The impact of deep learning, machine learning, and the other technologies discussed will have a profound impact on the cost, quality, and availability of healthcare. The use cases cited above exist and are in clinical practice. This sort of technology has the potential to cause extreme disruption in the structure of medicine. As in most other industries, technology has caused displacement and upheaval. The travel industry is a clear example with the role of the travel agent dramatically shifting. Uber and Lyft have completely disrupted the cab industry, resulting in wage compression, bankruptcy, and suicides. Technology and innovation are a double-edged sword, and their impact in medicine is not to be underestimated.
Following the discovery of the nature of DNA by Watson and Crick in the mid-1950s, scientific attention turned to methods to understand and sequence the molecule. In 1973 Fred Sanger and his collaborators successfully created the first process to sequence segments of DNA. These efforts gave rise to a diversity of approaches and technologies. Slowly the science matured and larger sequences of base pairs were able to be more rapidly decoded.

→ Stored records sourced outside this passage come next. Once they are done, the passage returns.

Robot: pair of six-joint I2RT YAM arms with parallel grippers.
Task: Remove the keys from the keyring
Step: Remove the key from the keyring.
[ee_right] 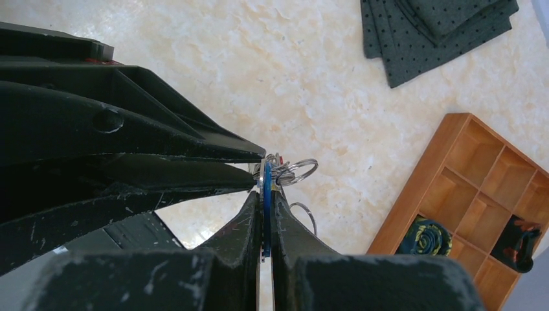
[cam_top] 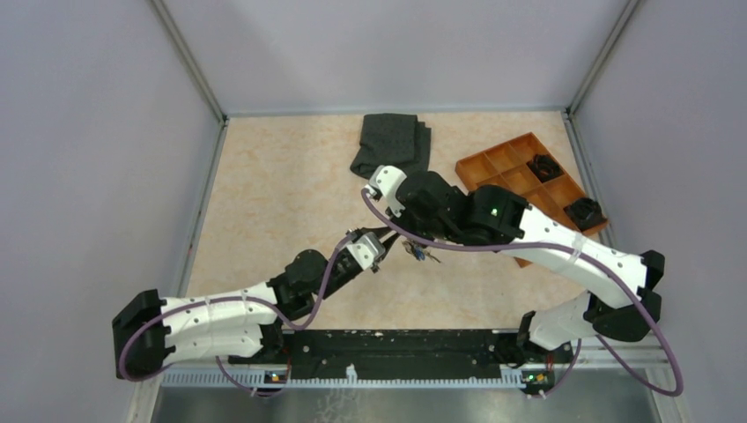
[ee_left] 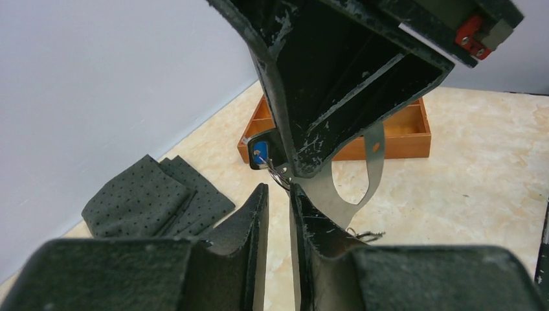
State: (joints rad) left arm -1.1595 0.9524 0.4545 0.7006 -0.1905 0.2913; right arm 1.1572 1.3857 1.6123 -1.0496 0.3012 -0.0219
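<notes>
My right gripper (ee_right: 265,193) is shut on the blue-headed key (ee_right: 266,214), gripped edge-on between its pads above the middle of the table (cam_top: 264,203). Small metal rings (ee_right: 298,172) bunch at its tips. From the left wrist view the blue key (ee_left: 259,153) hangs under the right gripper, with the keyring's pale grey loop band (ee_left: 372,170) curving down to my left gripper (ee_left: 278,189). That gripper's jaws stand a narrow gap apart just below the ring, with table showing between them. Another small key (ee_left: 366,234) lies beside the left gripper's right finger. In the top view both grippers meet at the keys (cam_top: 417,254).
A folded dark grey cloth (cam_top: 392,141) lies at the back of the table. An orange compartment tray (cam_top: 493,159) stands at the right, with black clumps (cam_top: 544,166) in some compartments. Grey walls close in the left, back and right sides.
</notes>
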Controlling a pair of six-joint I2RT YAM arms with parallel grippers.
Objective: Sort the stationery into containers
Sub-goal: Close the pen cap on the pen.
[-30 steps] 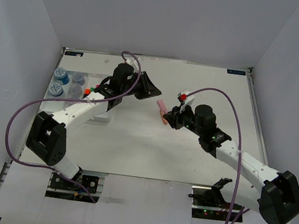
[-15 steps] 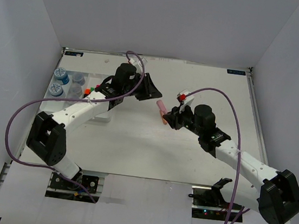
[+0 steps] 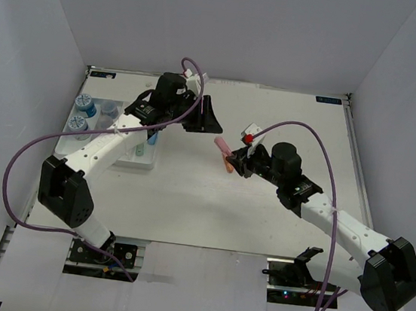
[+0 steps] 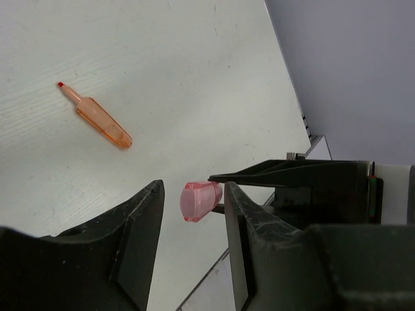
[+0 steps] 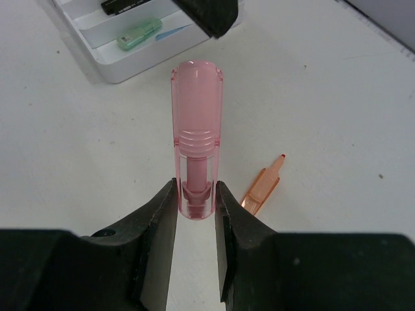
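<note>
Top external view: the left arm reaches from its base over the white tray (image 3: 135, 164), its end effector (image 3: 205, 115) aimed toward the worktop (image 3: 288, 120) centre. The right arm stretches in from the near right, its end effector (image 3: 233, 155) facing the left one.

Blue-lidded jars (image 3: 83, 102) stand at the tray's left end. The right wrist view shows a green marker (image 5: 139, 34) and a black highlighter (image 5: 126, 5) in neighbouring compartments.

The right end effector pinches the base of a pink marker (image 5: 196, 129), held above the worktop. The left end effector's fingers (image 4: 139, 214) are spread, with the pink marker's tip seen in the gap and neither finger touching it. An orange marker (image 4: 100, 120) lies flat on the worktop just beside the pink one.
</note>
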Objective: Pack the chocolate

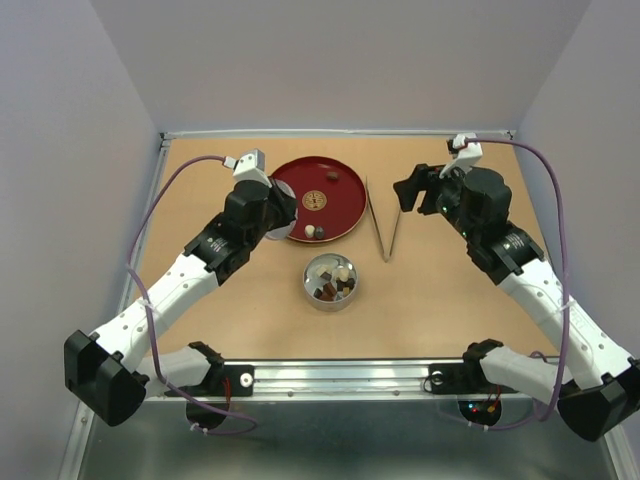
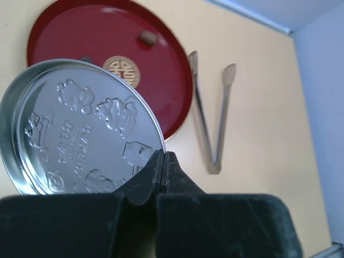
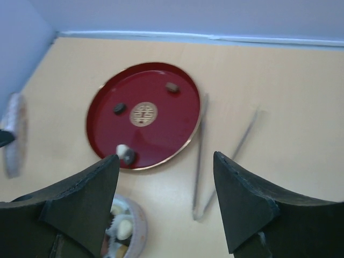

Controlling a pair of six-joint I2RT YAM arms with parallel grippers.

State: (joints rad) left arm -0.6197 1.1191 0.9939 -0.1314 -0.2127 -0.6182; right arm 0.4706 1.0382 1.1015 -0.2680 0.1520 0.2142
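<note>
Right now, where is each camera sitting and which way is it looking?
Top external: above and behind the arms, looking down at the table; both arms show.
Left wrist: on the left arm, looking past the left jaws, shut on the silver lid, toward the red tray and tongs.
Right wrist: on the right arm, looking down between the open right jaws at tray, tongs and tin.
Shared: all three see the red tray and tongs.

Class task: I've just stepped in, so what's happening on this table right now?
The left gripper pinches the silver tin lid by its rim, near the red tray. The right gripper hangs open near the tongs, holding nothing. A few chocolate pieces lie on the tray; more sit in the open round tin.
</note>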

By the late 1980s, the state of the industry was beginning to create commercial products and viable companies. Government funding supported much of this work and it was clear that sequencing the complete human genome was a realistic goal. Launched in 1990 and coordinated by the National Institutes of Health, the Human Genome Project was singularly focused on accomplishing this task. It was successfully concluded in 2003 at a cost of $3 billion.
With the realization of the potential for this technology, genomic sequencing became a multibillion-dollar industry. Current sequencing using the “Ion Torrent” methodology uses specially formed micro wells on a semiconductor chip. Since this methodology leverages the same forces as Moore’s law, similar cost performance curves can be expected. In 2003 Robert Carlson formalized this with an eponymous law calling out the log-linear relationship emerging in sequencing cost over time. In practice this is borne out with sequencing costs actually declining faster than predicted over some time periods ( Fig. 61.4 ). Today viral and bacterial sequencing is routine. For patients with HIV, their therapeutic regimen is driven by recurring sequencing of their virus. Understanding what mutations the virus has undergone guides drugs used. Likewise, genome sequencing for cancer is expanding and for breast disease the use of specific genetic markers such as HER2 (Human Epidermal Growth Factor 2) and BRCA1 (BReast CAncer type 1 susceptibility protein) is best practice. The revolution to enable these advances included biochemistry, physics, and information technology.